A Washington, D.C. federal court has scheduled a hearing of the lawsuit between West Flagler Associates, on behalf of Florida pari-mutuels, and Gov. Ron DeSantis (R) and Julie Imanuel Brown, Secretary of the Florida Department of Business and Professional Regulation, to determine the legality of online sports betting in the approved Florida gaming compact.
According to Daniel Wallach, a sports betting and gambling attorney, a hearing for the challenge has been set for Nov. 5. The federal court’s decision will likely determine if Florida online sports betting will be able to launch sometime before 2023.
The plaintiffs will likely file a motion for a preliminary injunction of online sports betting by Sept. 21, Wallach noted.

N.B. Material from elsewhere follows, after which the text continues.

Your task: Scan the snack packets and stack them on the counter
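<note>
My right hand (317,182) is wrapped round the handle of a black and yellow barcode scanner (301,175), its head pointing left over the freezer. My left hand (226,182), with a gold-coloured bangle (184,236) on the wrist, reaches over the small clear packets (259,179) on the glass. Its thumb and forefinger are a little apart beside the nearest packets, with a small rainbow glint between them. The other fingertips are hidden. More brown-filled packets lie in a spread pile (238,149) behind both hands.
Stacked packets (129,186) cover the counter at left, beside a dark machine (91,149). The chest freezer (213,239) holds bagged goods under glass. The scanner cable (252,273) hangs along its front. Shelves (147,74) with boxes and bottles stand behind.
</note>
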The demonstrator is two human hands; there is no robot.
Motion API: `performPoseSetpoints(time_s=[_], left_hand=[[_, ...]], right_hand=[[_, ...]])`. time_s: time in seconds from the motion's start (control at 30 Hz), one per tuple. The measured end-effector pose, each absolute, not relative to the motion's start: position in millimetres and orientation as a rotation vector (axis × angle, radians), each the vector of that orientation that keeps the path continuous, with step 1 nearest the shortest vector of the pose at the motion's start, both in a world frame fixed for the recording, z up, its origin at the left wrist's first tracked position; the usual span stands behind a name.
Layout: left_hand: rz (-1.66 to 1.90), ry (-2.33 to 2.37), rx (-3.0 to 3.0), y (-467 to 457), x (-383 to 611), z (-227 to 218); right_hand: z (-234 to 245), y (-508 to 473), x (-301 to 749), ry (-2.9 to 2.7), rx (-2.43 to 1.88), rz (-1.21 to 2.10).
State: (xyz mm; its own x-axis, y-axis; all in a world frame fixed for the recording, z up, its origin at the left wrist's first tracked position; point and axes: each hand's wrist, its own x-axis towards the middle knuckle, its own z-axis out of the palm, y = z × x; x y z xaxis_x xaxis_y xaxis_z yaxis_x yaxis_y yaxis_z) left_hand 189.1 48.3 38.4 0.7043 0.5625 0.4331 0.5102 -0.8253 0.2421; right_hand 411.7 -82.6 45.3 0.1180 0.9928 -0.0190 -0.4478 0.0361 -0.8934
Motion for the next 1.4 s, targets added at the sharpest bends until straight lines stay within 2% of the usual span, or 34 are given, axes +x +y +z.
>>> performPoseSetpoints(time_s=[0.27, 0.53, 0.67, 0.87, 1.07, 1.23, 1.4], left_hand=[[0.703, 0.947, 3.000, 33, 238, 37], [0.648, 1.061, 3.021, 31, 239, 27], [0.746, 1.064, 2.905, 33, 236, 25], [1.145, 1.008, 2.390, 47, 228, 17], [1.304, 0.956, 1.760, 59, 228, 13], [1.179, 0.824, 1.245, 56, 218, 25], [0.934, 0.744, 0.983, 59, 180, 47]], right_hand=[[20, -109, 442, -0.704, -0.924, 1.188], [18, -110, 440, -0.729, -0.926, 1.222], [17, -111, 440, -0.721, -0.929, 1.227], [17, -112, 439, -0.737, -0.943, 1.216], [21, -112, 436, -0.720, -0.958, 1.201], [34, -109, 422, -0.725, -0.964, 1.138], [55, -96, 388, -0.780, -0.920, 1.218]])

The Nov. 5 date for the hearing was determined by the Seminole Tribe’s expected launch of Florida online sports betting on Nov. 15, one month after the proposed launch date for in-person sports betting. The early date will allow for the Federal Court to levy a ruling before the proposed Nov. 15 online sports betting launch.
West Flagler Associates maintain the compact expressly violates the Indian Gaming Regulatory Act by allowing online sports betting to take place off tribal property.
“Despite IGRA’s express language, Defendants claim the Tribe can offer patrons online sports betting in their Florida homes or at pari-mutuels off Indian lands without violating IGRA’s limitation to gaming on Indian lands. Defendants assert that IGRA affirmatively authorizes Indian tribes to offer gaming activities to patrons who are physically located off Indian lands. This radical rewriting of IGRA finds support in precisely zero cases. And it depends upon a complete inversion of how IGRA operates. Whereas the central point of IGRA is to provide the legal framework and authority for on-reservation tribal gaming, Defendants reimagine it not to prohibit off-reservation tribal gaming—missing the point that, without the authorization IGRA provides, such a compact itself is invalid,” the plaintiffs claim in the motion.
If the court finds in favor of the plaintiffs, it likely puts an end to Florida online sports betting until 2023 at the earliest. The Florida legislature could attempt to legalize online sports betting in 2022 or could place their hopes on a proposed November 2022 ballot initiative to legalize online sports betting.
If approved by voters, the ballot initiative, backed by both DraftKings and FanDuel, would authorize sports and event betting under Florida law at professional sports venues and parimutuel facilities. It would also allow Florida online sports betting through third-party operators and by Native American tribes with a gaming compact.
The sportsbook operators donated $10 million each to Florida Education Champions, according to the Florida Department of State campaign finance activity records. The newly created political action committee is drumming up support for the voting initiative in the state and trying to collect the needed 891,589 valid signatures to place the question on the 2022 ballot.